§ What the task asks
Pull every line containing "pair" out of the listing below.

+++++

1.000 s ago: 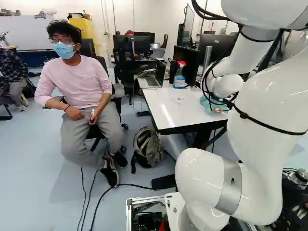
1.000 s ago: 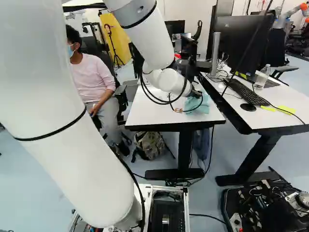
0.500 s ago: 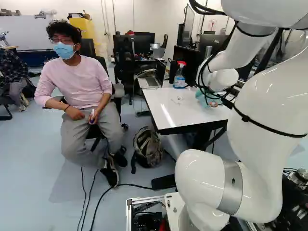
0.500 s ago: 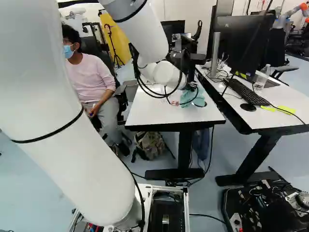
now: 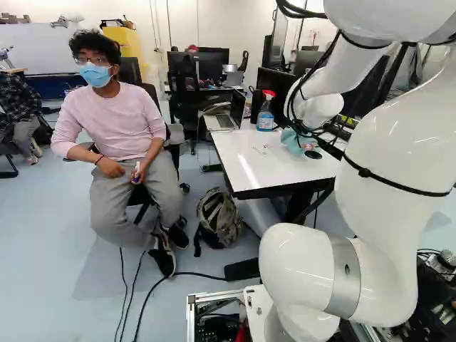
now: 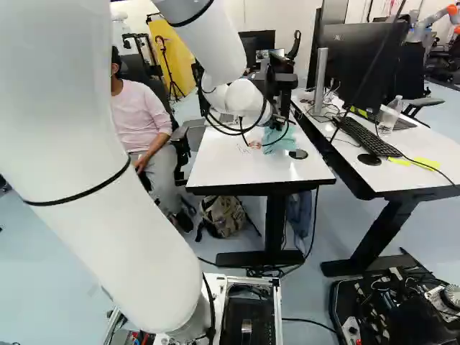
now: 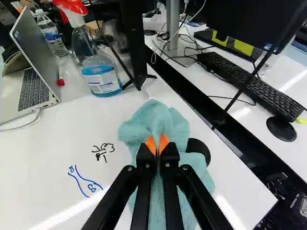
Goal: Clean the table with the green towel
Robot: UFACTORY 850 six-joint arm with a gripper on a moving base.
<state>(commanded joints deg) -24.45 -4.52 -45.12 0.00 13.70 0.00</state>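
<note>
In the right base view my gripper [image 6: 277, 123] is mostly hidden behind the wrist, low over the white table [image 6: 215, 171]. The wrist view shows the gripper [image 7: 157, 144] shut on a raised fold of the green towel [image 7: 153, 117], its orange pads pinching the cloth from both sides. The towel spreads over the tabletop ahead of and under the fingers. Beside it lie black writing [image 7: 103, 151] and blue marks [image 7: 85, 182]. A black round disc [image 7: 200, 149] in the tabletop peeks out at the towel's edge.
A spray bottle [image 7: 100, 72] and an open laptop [image 7: 36, 84] stand on the table beyond the towel. A monitor stand's foot [image 7: 139, 79] is close by. Across a dark gap, the adjoining desk holds a keyboard [image 7: 249, 84] and mouse [image 7: 281, 128]. Another robot [image 6: 435, 18] stands far back.
The arm has swung left in both base views and slightly away, dragging the towel across the tabletop. The black disc, earlier covered, has come into sight. The base has not moved.
</note>
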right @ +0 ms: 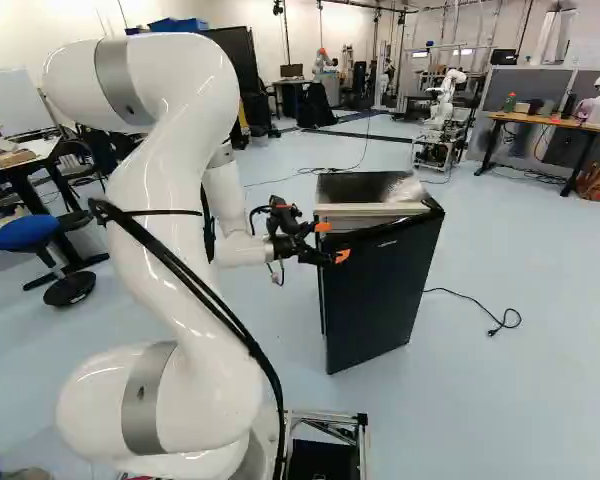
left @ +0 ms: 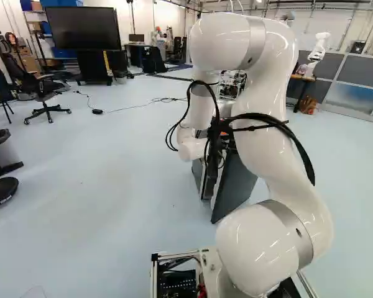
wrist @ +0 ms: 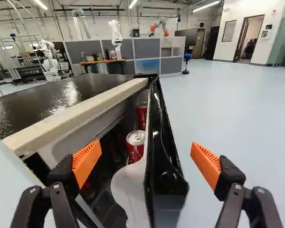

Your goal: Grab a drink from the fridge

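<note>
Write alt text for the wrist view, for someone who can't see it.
An open black claw with orange pads, one on either side of the partly open black door of a small fridge; red cans show inside. Beyond are a pale floor, gray partitions and a wooden-topped bench.

You're in a robotics lab: around you stand another robot [right: 443, 103], grey partitions [wrist: 147, 47], a wooden-topped bench [right: 555, 122], a wheeled office chair [left: 45, 90] and a big dark screen [left: 84, 28], with strip lights [wrist: 205, 6] overhead.
</note>
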Controlling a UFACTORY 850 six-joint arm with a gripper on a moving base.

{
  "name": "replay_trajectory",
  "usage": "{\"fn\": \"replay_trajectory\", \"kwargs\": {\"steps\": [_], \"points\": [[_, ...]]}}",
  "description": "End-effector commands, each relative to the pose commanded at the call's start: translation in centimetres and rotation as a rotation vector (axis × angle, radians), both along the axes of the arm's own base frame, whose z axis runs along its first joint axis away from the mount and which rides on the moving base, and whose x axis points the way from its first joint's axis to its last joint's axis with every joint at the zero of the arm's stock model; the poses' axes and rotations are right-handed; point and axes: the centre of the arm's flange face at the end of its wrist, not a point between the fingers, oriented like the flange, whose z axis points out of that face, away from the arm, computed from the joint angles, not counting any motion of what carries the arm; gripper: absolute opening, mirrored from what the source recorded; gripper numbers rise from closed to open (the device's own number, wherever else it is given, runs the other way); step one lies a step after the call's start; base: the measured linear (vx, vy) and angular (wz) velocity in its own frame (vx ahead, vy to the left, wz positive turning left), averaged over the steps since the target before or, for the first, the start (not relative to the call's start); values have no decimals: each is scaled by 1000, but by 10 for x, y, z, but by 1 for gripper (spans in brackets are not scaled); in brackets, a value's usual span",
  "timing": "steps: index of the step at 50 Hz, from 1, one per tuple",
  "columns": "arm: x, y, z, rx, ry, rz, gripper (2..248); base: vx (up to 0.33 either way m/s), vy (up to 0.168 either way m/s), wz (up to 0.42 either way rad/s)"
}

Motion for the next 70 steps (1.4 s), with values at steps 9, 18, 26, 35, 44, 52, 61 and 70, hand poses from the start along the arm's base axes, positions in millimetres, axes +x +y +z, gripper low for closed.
{"fn": "replay_trajectory", "kwargs": {"steps": [9,18,26,35,44,52,61,70], "points": [[-14,-11,1,-2,16,-34,247,0,0,0],[-27,-21,1,-4,31,-68,247,0,0,0],[-39,-31,2,-5,44,-101,247,0,0,0],[-52,-41,2,-7,57,-139,247,0,0,0],[-64,-52,3,-8,69,-180,247,0,0,0],[-75,-62,3,-8,80,-217,247,0,0,0],[-86,-72,3,-9,90,-254,247,0,0,0],[-96,-83,3,-8,100,-286,247,0,0,0]]}}
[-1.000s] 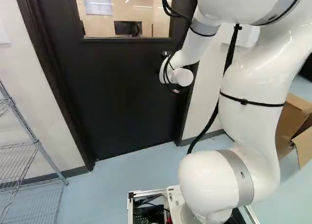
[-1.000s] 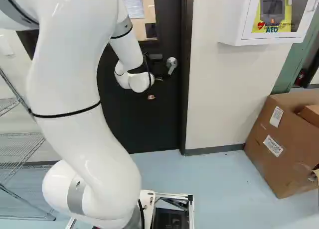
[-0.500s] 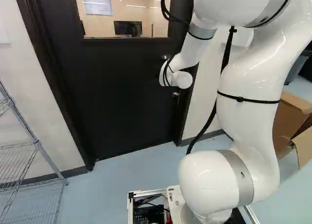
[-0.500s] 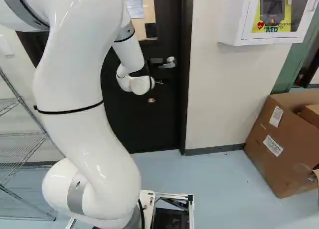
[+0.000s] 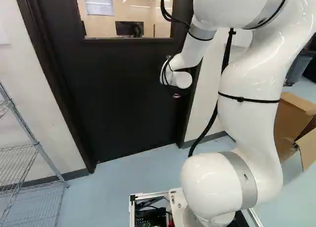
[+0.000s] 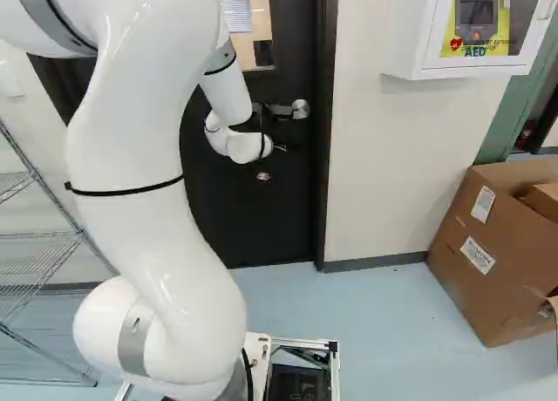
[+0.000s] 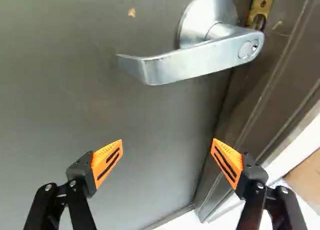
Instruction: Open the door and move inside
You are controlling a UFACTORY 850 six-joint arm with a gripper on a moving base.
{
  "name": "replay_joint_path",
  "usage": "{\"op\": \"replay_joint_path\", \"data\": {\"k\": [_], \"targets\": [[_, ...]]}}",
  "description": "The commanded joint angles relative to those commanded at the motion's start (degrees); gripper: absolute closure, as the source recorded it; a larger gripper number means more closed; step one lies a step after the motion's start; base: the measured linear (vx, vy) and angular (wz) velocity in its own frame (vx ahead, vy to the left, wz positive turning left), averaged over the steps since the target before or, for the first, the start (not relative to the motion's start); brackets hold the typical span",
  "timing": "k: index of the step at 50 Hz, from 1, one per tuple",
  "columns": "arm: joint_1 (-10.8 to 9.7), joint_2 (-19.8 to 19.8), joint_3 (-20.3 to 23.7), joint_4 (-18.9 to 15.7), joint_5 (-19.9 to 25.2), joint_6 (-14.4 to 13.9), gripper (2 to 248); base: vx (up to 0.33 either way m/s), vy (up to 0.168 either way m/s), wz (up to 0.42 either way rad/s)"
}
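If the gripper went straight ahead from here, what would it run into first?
Probably the dark door: the open gripper faces its flat surface beside the silver handle. The handle sticks out, though, and depth is unclear, so it might catch that first.

The door [image 5: 123, 89] is near-black, its handle [image 7: 190, 66] silver. The pads [image 7: 101, 156] are orange with black stripes; the arm [image 5: 252, 81] is white with grey bands. The floor [image 5: 118, 192] is pale blue, the wall [image 6: 384, 174] cream, the box [image 6: 510, 283] brown.
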Motion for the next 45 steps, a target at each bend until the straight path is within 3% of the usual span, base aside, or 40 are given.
{"op": "replay_joint_path", "data": {"k": [16,45], "targets": [[1.0,-3.4,-4.2,7.7,-2.4,0.0,3,0.0,0.0,0.0],[2.7,-10.7,-13.3,8.5,-2.7,0.0,3,0.0,0.0,0.0]]}}
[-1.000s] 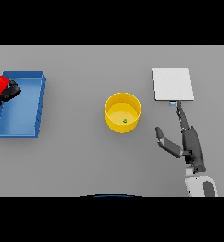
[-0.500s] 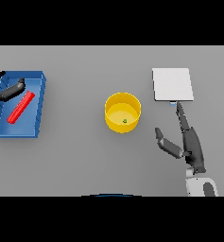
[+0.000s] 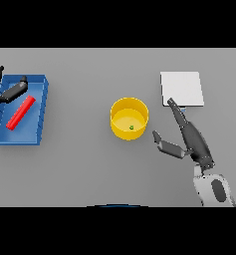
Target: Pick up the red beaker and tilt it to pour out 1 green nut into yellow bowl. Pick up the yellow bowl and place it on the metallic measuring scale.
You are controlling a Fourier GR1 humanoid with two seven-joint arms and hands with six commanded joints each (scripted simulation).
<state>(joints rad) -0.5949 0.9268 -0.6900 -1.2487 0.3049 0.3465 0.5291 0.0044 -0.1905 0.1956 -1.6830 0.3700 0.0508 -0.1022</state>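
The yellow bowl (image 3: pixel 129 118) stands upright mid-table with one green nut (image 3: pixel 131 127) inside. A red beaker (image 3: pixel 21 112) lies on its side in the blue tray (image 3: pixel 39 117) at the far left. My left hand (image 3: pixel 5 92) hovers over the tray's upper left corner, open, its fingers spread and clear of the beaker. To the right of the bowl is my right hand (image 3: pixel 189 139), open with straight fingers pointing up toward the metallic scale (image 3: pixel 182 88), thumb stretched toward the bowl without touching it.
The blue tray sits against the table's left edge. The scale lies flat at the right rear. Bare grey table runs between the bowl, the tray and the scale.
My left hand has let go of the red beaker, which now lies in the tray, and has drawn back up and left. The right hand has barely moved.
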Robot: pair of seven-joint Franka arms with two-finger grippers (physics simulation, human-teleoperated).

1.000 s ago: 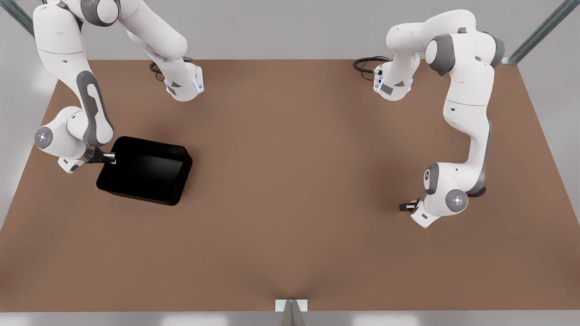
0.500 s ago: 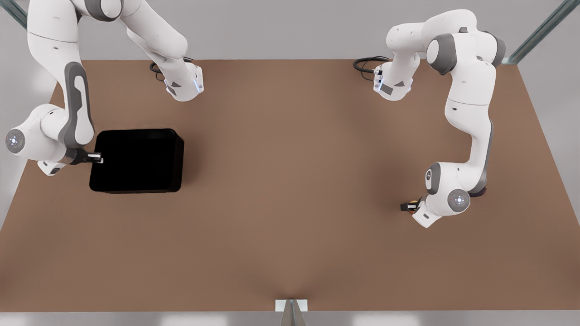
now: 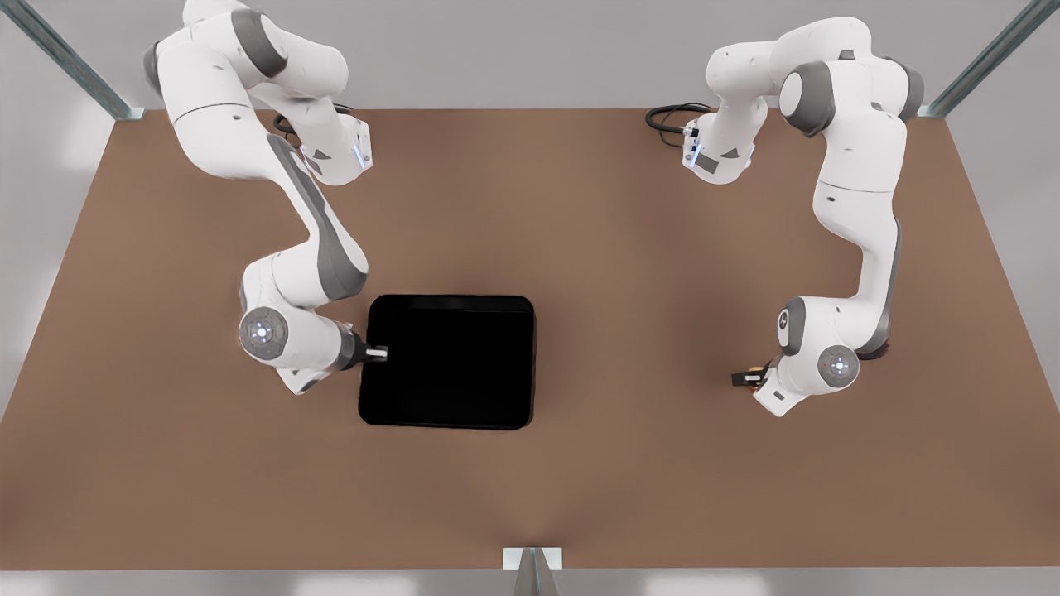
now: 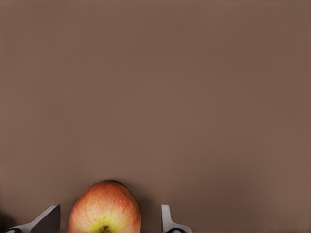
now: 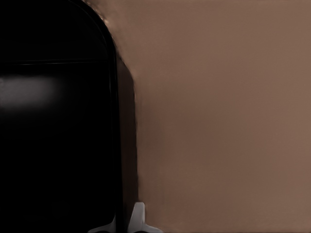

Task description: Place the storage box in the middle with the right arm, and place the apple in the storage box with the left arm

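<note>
At the front view's left, the right hand (image 3: 379, 353) was clamped on the near wall of the storage box (image 3: 451, 364), which sat on the desk (image 3: 580, 232) close to its middle with nothing visible in its dark hollow. At the front view's right, well apart from the box, the left hand (image 3: 745, 377) hung low with its fingers (image 4: 167, 221) spread, the apple (image 4: 105, 208) resting on the desk between them, untouched by either.

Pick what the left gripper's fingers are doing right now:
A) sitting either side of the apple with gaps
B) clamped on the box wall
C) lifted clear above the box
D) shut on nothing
A: in the left wrist view the left gripper straddles the apple, table showing between each finger and the fruit.
</note>
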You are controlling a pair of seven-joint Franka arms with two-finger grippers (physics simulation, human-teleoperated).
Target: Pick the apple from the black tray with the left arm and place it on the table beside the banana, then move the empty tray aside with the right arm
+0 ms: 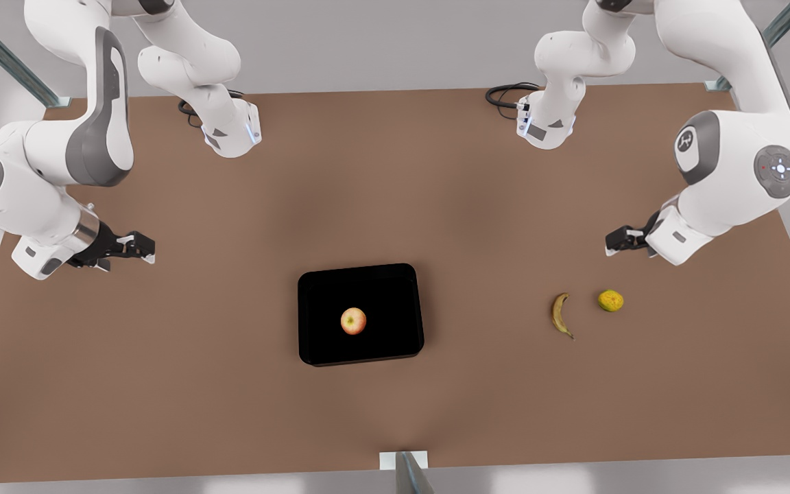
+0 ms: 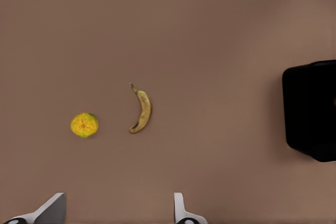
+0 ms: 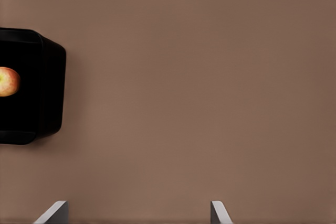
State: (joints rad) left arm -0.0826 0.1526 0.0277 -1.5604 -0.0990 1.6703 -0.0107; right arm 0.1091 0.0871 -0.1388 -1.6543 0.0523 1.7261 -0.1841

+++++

§ Exercise result
Robot: pair of seven-joint Franka arms with two-finger grippers (physics simulation, human-teleoperated).
You are controlling a pair of seven-joint Franka arms with two-finger grippers (physics simulation, human-teleoperated).

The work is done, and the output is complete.